Oríon provides a unique hash for trials that can be used to define the unique checkpoint file
path: trial.hash_params
. This can be used with the Python API as demonstrated in this example
or with Command-line templating.
With command line¶
The example below is based on the Python API solely. It is also possible to do checkpointing
using the command line API. To this end, your script should accept an argument for the checkpoint
file path. Suppose this argument is --checkpoint
, you should call your script with the
following template.
orion hunt -n <exp name>
./your_script.sh --checkpoint '{experiment.working_dir}/{trial.hash_params}'
Your script is responsible to take this checkpoint path, resume from checkpoints or same checkpoints. We will demonstrate below how this can be done with PyTorch, but using Oríon’s Python API.
Note for macos users : You will need to either run this page as a jupyter notebook in order for it to compile, or
encapsulate the code in a main function and running it under if __name__ == '__main__'
.
Training code¶
We will first go through the training code piece by piece before tackling the hyperparameter optimization.
First things first, the imports.
# noqa
import os
# flake8: noqa
import numpy
import torch
import torch.nn as nn
import torch.optim as optim
import torchvision
import torchvision.models as models
import torchvision.transforms as transforms
from torch.utils.data import SubsetRandomSampler
We will use the data SubsetRandomSampler data loader from PyTorch to split the training set into a training and validation sets. We include test set here for completeness but won’t use it in this example as we only need the training data and the validation data for the hyperparameter optimization. We use torchvision’s transformers to apply the standard transformations on CIFAR10 images, that is, random cropping, random horizontal flipping and normalization.
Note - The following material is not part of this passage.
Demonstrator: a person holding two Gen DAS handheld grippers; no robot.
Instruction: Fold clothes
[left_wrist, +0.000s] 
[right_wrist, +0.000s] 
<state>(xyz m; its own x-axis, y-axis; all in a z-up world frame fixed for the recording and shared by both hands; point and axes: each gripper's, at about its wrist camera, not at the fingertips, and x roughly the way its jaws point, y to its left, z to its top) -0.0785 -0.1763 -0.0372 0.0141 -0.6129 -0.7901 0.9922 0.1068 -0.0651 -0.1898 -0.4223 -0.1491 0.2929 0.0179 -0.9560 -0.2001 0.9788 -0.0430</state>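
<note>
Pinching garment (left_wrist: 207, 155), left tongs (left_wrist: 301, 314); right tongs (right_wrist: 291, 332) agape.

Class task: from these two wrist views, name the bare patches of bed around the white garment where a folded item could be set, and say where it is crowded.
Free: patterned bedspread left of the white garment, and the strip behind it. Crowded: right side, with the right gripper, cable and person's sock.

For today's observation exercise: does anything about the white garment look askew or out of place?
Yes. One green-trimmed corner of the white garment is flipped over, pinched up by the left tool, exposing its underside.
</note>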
def build_data_loaders(batch_size, split_seed=1):
normalize = [
transforms.ToTensor(),
transforms.Normalize((0.4914, 0.4822, 0.4465), (0.2023, 0.1994, 0.2010)),
]
augment = [
transforms.RandomCrop(32, padding=4),
transforms.RandomHorizontalFlip(),
]
train_set = torchvision.datasets.CIFAR10(
root="./data",
train=True,
download=True,
transform=transforms.Compose(augment + normalize),
)
valid_set = torchvision.datasets.CIFAR10(
root="./data",
train=True,
download=True,
transform=transforms.Compose(normalize),
)
test_set = torchvision.datasets.CIFAR10(
root="./data",
train=False,
download=True,
transform=transforms.Compose(normalize),
)
num_train = 45000
# num_valid = 5000
indices = numpy.arange(num_train)
numpy.random.RandomState(split_seed).shuffle(indices)
train_idx, valid_idx = indices[:num_train], indices[num_train:]
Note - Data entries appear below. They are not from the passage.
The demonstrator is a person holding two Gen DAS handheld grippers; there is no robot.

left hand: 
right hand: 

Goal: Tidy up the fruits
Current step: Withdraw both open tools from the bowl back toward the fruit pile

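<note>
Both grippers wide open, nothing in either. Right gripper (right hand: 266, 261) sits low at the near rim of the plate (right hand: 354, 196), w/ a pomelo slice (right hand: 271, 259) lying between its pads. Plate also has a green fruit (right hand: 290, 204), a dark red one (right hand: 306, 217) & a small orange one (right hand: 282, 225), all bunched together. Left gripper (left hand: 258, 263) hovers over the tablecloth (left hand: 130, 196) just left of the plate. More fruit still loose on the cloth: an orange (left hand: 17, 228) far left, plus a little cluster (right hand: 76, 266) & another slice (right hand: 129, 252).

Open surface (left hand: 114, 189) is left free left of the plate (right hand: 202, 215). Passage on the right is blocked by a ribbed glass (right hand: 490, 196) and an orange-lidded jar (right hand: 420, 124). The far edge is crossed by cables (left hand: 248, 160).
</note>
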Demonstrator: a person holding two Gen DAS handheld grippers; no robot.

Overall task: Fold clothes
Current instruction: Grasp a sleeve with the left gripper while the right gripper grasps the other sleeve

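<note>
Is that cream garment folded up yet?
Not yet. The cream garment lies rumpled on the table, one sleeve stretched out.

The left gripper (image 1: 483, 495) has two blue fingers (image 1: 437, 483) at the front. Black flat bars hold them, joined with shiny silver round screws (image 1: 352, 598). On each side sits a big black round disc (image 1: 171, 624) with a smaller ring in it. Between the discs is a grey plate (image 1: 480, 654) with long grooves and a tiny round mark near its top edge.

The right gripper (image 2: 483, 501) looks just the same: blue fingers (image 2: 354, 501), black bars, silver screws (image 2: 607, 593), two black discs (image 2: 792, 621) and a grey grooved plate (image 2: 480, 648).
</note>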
train_sampler = SubsetRandomSampler(train_idx)
valid_sampler = SubsetRandomSampler(valid_idx)
train_loader = torch.utils.data.DataLoader(
train_set, batch_size=batch_size, sampler=train_sampler, num_workers=5
)
valid_loader = torch.utils.data.DataLoader(
train_set, batch_size=1000, sampler=train_sampler, num_workers=5
)
test_loader = torch.utils.data.DataLoader(
test_set, batch_size=1000, shuffle=False, num_workers=5
)
return train_loader, valid_loader, test_loader
Next, we write the function to save checkpoints. It is important to include not only the model in the checkpoint, but also the optimizer and the learning rate schedule when using one. In this example we will use the exponential learning rate schedule, so we checkpoint it. We save the current epoch as well so that we know where we resume from.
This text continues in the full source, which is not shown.